#### Requirement
The answer must consist of each line below that holds the word "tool", copied as it stands.

· · · · · · ·

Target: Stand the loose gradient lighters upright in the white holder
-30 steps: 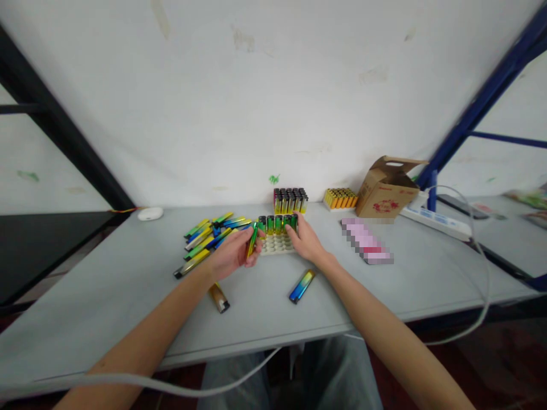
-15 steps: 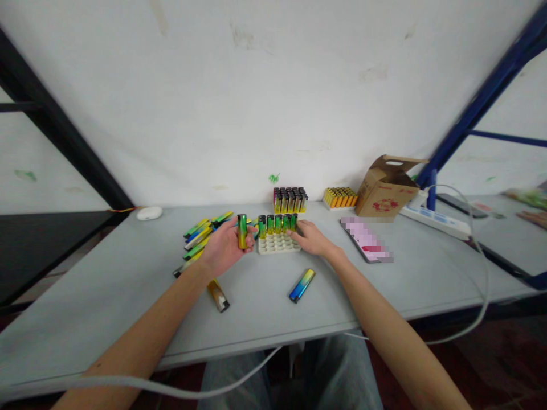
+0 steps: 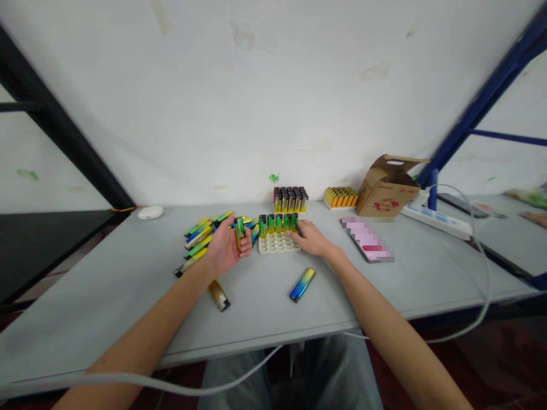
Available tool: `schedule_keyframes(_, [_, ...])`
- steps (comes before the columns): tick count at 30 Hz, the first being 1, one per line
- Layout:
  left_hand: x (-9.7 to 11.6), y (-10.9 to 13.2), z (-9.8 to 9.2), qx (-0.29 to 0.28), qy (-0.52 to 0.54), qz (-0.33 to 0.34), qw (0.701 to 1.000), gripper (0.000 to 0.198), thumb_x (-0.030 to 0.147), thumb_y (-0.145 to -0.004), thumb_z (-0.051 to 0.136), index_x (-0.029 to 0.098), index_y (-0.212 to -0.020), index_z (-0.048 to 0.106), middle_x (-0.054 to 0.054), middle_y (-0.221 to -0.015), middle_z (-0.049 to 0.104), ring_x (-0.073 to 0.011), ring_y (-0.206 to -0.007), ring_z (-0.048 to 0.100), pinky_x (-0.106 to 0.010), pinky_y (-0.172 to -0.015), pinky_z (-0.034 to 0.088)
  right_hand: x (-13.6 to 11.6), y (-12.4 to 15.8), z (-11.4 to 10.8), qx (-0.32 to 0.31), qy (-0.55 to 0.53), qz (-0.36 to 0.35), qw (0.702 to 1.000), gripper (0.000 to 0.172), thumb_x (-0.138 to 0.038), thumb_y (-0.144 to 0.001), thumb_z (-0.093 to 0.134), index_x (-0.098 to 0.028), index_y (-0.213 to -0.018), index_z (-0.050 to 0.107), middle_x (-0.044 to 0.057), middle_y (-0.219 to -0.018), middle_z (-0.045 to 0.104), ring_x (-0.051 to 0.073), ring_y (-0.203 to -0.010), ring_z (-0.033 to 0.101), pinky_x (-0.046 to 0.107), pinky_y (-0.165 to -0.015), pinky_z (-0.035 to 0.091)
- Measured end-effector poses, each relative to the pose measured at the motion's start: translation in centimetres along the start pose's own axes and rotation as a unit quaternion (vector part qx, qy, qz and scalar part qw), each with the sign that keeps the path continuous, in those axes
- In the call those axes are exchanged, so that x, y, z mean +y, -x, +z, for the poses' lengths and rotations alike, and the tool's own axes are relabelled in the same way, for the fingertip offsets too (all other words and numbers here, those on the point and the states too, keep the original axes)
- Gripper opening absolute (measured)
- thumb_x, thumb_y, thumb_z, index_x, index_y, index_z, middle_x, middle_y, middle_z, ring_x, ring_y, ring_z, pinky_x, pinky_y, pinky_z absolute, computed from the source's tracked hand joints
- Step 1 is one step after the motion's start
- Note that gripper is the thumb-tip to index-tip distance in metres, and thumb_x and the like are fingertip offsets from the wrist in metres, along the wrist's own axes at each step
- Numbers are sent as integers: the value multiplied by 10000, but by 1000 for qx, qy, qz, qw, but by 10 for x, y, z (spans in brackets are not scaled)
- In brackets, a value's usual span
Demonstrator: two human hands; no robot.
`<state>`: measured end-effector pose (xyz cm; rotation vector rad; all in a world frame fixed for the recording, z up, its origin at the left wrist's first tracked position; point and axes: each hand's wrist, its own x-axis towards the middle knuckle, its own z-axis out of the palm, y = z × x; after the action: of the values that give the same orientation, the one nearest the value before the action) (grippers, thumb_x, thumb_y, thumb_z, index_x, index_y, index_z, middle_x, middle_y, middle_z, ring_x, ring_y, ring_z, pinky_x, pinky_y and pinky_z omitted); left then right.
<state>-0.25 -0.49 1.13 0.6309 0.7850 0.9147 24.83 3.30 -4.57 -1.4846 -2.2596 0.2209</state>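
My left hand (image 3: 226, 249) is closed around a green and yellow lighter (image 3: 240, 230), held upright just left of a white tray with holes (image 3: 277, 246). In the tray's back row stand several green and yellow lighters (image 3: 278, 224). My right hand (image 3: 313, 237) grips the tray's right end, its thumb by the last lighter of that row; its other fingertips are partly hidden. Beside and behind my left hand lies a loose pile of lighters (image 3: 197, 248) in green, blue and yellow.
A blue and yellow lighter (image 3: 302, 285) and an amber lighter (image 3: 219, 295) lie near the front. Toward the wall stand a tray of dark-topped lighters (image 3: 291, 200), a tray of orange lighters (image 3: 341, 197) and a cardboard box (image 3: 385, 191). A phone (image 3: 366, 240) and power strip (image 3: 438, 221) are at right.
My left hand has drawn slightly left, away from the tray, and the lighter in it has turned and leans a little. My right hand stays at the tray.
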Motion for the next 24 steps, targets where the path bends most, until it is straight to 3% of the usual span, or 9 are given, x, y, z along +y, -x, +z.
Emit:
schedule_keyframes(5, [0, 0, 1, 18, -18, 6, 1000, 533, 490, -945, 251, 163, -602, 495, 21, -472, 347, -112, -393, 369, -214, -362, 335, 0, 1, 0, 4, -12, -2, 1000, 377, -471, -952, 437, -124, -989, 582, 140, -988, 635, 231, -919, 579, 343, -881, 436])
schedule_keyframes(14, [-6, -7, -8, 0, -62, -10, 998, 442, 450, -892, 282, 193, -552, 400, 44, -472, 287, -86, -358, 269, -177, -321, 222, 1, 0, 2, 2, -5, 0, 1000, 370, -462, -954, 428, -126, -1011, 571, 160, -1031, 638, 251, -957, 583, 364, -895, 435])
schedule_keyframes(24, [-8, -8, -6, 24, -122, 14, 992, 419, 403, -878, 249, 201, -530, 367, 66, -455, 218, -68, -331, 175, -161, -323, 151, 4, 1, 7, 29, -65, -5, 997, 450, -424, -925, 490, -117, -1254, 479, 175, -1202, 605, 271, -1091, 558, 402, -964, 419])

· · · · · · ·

#### Exercise response
Available tool: `schedule_keyframes(_, [_, ...])`
- In the call those axes are exchanged, so that x, y, z mean +y, -x, +z, for the poses' lengths and rotations alike, and the tool's own axes are relabelled in the same way, for the fingertip offsets too (all other words and numbers here, those on the point and the states too, keep the original axes)

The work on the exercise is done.